Cinéma, la phrase qui tue

Salut, les hommes

Publié dans Cinéma, la phrase qui tue Jeudi 18 août 2011

Le Doulos (1963) est un film de Jean-Pierre Melville, adapté d’un roman homonyme de Pierre Lesou, publié dans la « Série noire » six ans auparavant. Les personnages sont tous – à l’exception des policiers – des voyous braqueurs, tueurs et donneurs à l’occasion. Maurice, interprété par Serge Reggiani, est incarcéré à la suite d’un vol et d’un assassinat. Encadré par deux gardiens, Maurice s’avance dans le couloir de la prison, sans cravate et sans lacets.

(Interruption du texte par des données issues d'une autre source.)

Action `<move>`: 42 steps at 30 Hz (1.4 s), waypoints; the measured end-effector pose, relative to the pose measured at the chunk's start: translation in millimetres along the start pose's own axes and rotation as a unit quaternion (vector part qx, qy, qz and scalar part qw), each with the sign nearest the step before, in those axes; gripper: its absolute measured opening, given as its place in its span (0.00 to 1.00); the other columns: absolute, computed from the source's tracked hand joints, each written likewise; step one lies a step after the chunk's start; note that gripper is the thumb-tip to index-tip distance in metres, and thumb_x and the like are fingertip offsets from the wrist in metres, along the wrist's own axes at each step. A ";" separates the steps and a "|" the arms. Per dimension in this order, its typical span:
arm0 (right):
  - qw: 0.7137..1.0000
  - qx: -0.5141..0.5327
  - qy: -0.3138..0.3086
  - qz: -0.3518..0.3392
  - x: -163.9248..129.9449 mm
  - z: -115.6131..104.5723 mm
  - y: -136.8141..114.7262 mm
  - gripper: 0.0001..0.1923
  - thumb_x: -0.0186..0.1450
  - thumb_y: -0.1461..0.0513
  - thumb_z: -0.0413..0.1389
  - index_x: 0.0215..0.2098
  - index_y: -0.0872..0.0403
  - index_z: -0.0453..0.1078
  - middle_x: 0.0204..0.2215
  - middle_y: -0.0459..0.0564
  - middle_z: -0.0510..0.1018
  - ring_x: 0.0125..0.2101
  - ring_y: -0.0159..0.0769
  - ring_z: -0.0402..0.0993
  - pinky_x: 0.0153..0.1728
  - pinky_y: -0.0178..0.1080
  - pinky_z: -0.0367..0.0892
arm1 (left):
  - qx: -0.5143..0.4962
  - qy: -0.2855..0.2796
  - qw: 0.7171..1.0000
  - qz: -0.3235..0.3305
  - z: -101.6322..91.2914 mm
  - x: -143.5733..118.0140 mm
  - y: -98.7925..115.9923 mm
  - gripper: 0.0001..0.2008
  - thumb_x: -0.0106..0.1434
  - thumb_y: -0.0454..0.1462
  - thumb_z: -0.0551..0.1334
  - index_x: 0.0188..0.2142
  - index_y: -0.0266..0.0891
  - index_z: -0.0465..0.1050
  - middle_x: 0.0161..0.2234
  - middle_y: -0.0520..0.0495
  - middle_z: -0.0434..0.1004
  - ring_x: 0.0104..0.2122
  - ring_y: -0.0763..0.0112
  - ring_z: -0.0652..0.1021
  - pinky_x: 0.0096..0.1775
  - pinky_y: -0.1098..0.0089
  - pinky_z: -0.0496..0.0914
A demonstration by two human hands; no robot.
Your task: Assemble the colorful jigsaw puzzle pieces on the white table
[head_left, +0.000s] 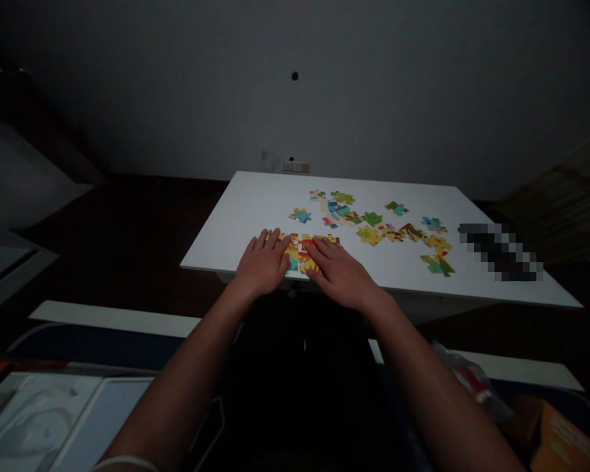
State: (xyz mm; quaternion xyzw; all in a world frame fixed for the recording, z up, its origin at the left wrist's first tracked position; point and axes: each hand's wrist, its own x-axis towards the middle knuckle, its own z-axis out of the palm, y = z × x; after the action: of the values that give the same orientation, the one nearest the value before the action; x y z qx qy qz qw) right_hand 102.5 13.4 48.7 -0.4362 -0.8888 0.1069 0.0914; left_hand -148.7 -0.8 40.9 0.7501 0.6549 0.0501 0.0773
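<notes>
Both of my hands lie flat over joined jigsaw puzzle pieces point(303, 254) at the near edge of the white table point(255, 196). My left hand point(264, 261) covers the left part of them, fingers stretched out and pointing away from me. Over the right part rests my right hand point(338, 267), its fingers spread. Between the hands, yellow, red and teal print shows, with a narrow gap or seam running down the middle. What lies under the palms is hidden. Beyond my hands is a loose blue and yellow puzzle piece point(301, 215).
Several loose puzzle pieces point(372, 218) are scattered across the table's middle and right. A blurred-out dark object point(501, 252) lies near the right edge. A bench carries an open white box point(39, 413) at left, and a clear plastic bag point(472, 380) and orange box point(565, 436) at right.
</notes>
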 end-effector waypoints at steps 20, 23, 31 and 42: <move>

Les trois hommes stoppent devant une cellule. L’un des gardiens actionne une grille coulissante et Maurice entre dans la cellule déjà occupée par deux gaillards qui le scrutent sans aucune sympathie, mais Maurice n’en a cure. Il lance sa réplique, depuis devenue culte. Une réplique qui plait tant à mon ami Thierry Crifo : « Salut, les hommes ! Et tant pis si je me trompe… »

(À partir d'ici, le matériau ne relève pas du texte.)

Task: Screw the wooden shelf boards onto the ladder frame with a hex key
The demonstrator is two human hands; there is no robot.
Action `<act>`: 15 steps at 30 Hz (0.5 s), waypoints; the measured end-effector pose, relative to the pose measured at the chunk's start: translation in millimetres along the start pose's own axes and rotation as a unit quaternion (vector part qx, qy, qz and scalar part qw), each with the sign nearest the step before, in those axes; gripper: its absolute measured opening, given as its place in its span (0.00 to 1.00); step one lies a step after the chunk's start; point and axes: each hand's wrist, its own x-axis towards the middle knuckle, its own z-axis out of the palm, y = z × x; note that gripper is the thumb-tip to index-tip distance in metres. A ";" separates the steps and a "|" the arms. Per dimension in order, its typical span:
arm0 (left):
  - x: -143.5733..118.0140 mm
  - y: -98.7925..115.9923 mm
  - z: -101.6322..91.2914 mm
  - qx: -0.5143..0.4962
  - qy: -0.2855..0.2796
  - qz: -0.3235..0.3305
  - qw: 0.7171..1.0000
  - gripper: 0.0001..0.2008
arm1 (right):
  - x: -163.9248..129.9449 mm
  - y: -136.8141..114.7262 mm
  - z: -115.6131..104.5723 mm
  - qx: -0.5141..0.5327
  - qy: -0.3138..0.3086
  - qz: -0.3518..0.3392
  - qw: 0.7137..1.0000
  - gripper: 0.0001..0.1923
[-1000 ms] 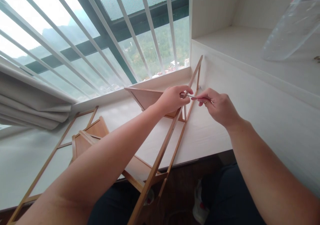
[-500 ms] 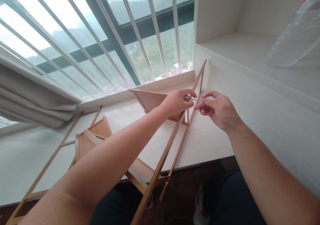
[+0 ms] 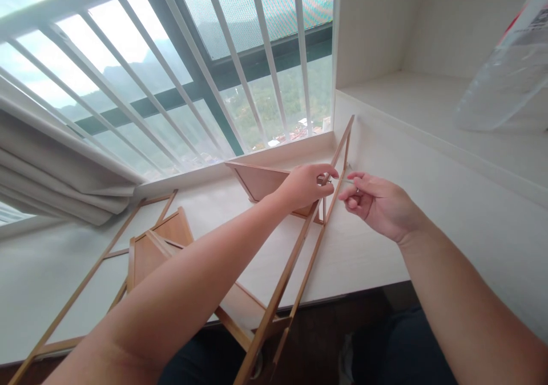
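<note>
My left hand (image 3: 305, 184) is closed around the upper rail of a slim wooden frame (image 3: 295, 249), thumb and fingers curled on either side of it. From the right, my right hand (image 3: 379, 202) pinches a thin metal rod that looks like a hex key (image 3: 347, 181). The rod's far end points at the rail beside my left fingertips, and my fingers hide whether it sits in a screw. The frame leans at a slant, its narrow end toward the wall. Behind my left hand, a wooden panel (image 3: 259, 181) adjoins the frame.
A second wooden frame (image 3: 92, 268) with folded panels (image 3: 148, 254) lies at left on the white ledge (image 3: 363, 254). Window bars (image 3: 240, 65) and a grey curtain (image 3: 64, 168) are behind. A plastic bottle (image 3: 500, 77) stands on the right shelf (image 3: 411, 97).
My right hand has shifted slightly right and its fingers have turned around the hex key. My left hand keeps its hold on the rail. The whole view has tilted a little upward.
</note>
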 end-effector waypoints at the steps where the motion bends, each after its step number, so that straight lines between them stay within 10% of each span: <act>1: -0.3 0.3 -0.4 0.001 0.000 0.000 1.000 0.15 | -0.8 -1.1 -2.5 -0.043 -0.002 -0.025 0.999 0.10; 8: -0.3 -2.2 -0.7 -0.001 -0.004 -0.006 1.000 0.14 | -0.6 3.3 -23.5 -0.395 0.048 -0.242 0.885 0.13; 15: 0.8 -4.2 -0.6 0.001 -0.003 0.002 1.000 0.13 | -1.2 5.9 -20.3 -0.506 0.021 -0.294 0.811 0.08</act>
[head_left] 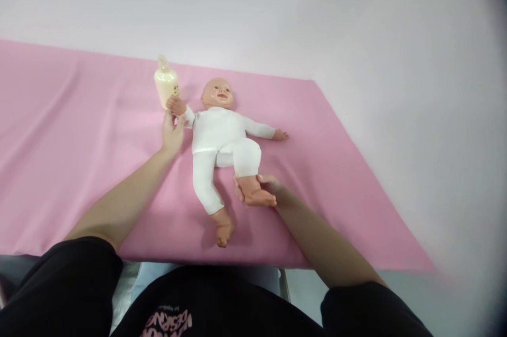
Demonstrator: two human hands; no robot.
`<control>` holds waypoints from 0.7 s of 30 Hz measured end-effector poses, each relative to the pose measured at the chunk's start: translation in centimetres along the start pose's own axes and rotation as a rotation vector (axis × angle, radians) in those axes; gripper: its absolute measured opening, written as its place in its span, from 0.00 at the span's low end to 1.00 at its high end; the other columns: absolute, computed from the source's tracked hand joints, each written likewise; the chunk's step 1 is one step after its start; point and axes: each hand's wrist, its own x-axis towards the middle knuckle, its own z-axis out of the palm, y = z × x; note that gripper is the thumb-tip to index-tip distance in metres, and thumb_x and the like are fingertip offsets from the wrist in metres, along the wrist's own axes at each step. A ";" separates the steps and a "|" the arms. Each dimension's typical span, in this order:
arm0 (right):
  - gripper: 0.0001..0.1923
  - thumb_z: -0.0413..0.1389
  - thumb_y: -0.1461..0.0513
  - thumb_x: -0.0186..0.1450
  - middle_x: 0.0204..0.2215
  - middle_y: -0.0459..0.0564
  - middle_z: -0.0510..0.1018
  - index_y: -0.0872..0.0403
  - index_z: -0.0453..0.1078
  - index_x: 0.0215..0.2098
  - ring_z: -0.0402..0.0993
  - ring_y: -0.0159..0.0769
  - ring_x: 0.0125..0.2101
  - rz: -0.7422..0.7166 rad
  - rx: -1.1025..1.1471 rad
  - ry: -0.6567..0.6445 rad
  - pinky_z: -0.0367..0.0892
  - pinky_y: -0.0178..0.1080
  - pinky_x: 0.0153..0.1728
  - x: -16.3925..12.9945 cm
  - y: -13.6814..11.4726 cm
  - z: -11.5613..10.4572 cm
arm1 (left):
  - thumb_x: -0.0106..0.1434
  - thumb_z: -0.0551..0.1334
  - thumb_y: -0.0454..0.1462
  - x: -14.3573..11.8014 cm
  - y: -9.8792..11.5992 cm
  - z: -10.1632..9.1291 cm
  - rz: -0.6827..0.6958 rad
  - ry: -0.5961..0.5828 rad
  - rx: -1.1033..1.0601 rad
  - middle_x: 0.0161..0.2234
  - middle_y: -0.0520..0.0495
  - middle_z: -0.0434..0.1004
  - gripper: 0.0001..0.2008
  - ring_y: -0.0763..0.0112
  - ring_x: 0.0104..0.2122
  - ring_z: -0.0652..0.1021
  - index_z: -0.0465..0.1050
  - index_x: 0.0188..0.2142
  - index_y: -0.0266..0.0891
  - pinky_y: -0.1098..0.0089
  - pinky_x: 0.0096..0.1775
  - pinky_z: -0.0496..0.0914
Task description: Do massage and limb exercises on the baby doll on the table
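A baby doll (pixel 219 128) with a white cloth body lies face up, its head toward the far edge. My left hand (pixel 173 131) is closed around the doll's forearm on the left, just below the doll's raised hand. My right hand (pixel 269 184) wraps from behind around the doll's ankle on the right, and that leg is bent and lifted. The doll's other leg lies stretched toward me. Just beyond my left hand stands a bottle (pixel 166 83) of pale yellow liquid with a clear top, partly covered by the doll's hand.
A pink sheet (pixel 79 168) covers the table, with soft folds on the left. White wall (pixel 253 9) rises behind and to the right of it. The table's near edge runs close to my body.
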 end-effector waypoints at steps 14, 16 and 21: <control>0.22 0.68 0.54 0.63 0.50 0.62 0.81 0.63 0.74 0.46 0.77 0.45 0.55 0.394 -0.409 -0.395 0.70 0.41 0.59 0.9 -1.6 0.7 | 0.70 0.62 0.49 2.4 -1.7 -1.7 -0.388 0.509 -0.285 0.52 0.46 0.74 0.11 0.68 0.54 0.78 0.70 0.42 0.46 0.66 0.51 0.79; 0.23 0.68 0.54 0.62 0.49 0.61 0.82 0.63 0.74 0.46 0.77 0.45 0.55 0.411 -0.421 -0.375 0.69 0.41 0.59 1.0 -1.6 0.7 | 0.71 0.62 0.49 2.4 -1.9 -1.7 -0.379 0.501 -0.277 0.52 0.46 0.74 0.11 0.69 0.54 0.77 0.69 0.43 0.47 0.66 0.51 0.79; 0.25 0.70 0.57 0.60 0.43 0.61 0.83 0.62 0.69 0.49 0.79 0.46 0.54 0.392 -0.335 -0.484 0.71 0.43 0.58 1.3 -1.6 1.0 | 0.69 0.62 0.52 1.9 -1.8 -1.3 -0.257 0.395 -0.192 0.48 0.45 0.74 0.14 0.67 0.48 0.80 0.68 0.42 0.45 0.68 0.44 0.80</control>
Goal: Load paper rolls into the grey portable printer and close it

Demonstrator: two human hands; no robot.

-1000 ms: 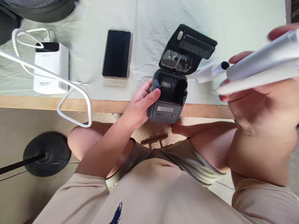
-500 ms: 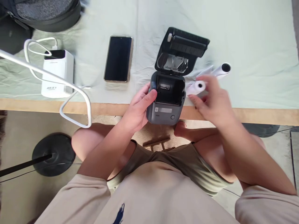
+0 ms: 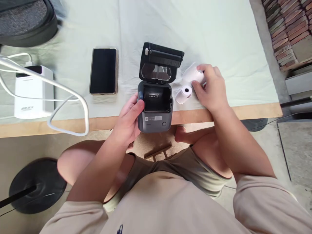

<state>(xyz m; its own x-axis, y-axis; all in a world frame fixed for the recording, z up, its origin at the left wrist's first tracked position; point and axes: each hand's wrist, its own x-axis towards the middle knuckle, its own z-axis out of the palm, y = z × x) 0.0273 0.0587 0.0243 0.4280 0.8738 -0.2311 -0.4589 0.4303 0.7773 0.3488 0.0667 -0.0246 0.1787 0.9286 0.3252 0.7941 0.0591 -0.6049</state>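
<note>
My left hand (image 3: 129,120) is closed round the left side of a dark grey label printer (image 3: 156,122), held over the table's front edge. The printer's lid (image 3: 161,61) stands up, and its paper bay shows no roll inside. To the right, my right hand (image 3: 213,86) grips a larger white label roll (image 3: 191,74) on the table between thumb and fingers, which partly cover it. A small white label roll (image 3: 182,94) lies between the printer and that hand, untouched.
A phone (image 3: 103,71) lies left of the printer, screen dark. Further left are a white power bank (image 3: 34,94) with a looped white cable (image 3: 84,113) and a black padded case (image 3: 26,22). The table's wooden edge (image 3: 195,115) runs across in front of me.
My right hand has left the small roll and now holds the larger one behind it. The view has shifted right. The left hand still holds the printer with its lid up.
</note>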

Là, dans ta poche, c’est ton revolver…

Publié dans Cinéma, la phrase qui tue Mardi 17 février 2009

Mae West, dont la sensualité et le franc parler étaient légendaires, écrivit un certain nombre de films où elle exhibait sa pulpeuse silhouette. Sa façon de jouer alliée avec ses dialogues souvent sulfureux, son énergie à défendre la cause des homosexuels et la sexualité en général lui valut d’être condamnée par la censure et le fameux code Hays. Sa phrase la plus fameuse est contenue dans le film Lady Lou (Se Done Him Wrong) où elle donne la réplique à Cary Grant. Le film fut  réalisé en 1933 par Lowell Sherman d’après »Diamond Lil « , une pièce écrite par Mae West qui déclare :

« Là, dans ta poche, c’est ton revolver ou t’es juste content d’me voir ?

lifeboat

Tallulah Bankhead, actrice moins célèbre que Mae West, mais tout aussi libérée sur les questions de  sexualité, était connue pour fréquenter hommes et femmes. Son plus beau rôle est dû à Alfred Hitchcock qui la fit tourner dans Lifeboat, un huis clos sur un canot pneumatique dérivant en pleine mer, ce qui valut à la malheureuse actrice de se trouver arrosée en permanence dans le studio pour faire vrai. Elle aussi peut rentrer dans notre rubrique « la réplique qui tue ». La légende raconte qu’elle était harcelée durant un repas par l’un des convives. En lui tendant la clé de sa chambre d’hôtel, elle lui dit :

« Je vais venir et faire l’amour avec vous à cinq heures. Si je suis en retard, commencez sans moi ».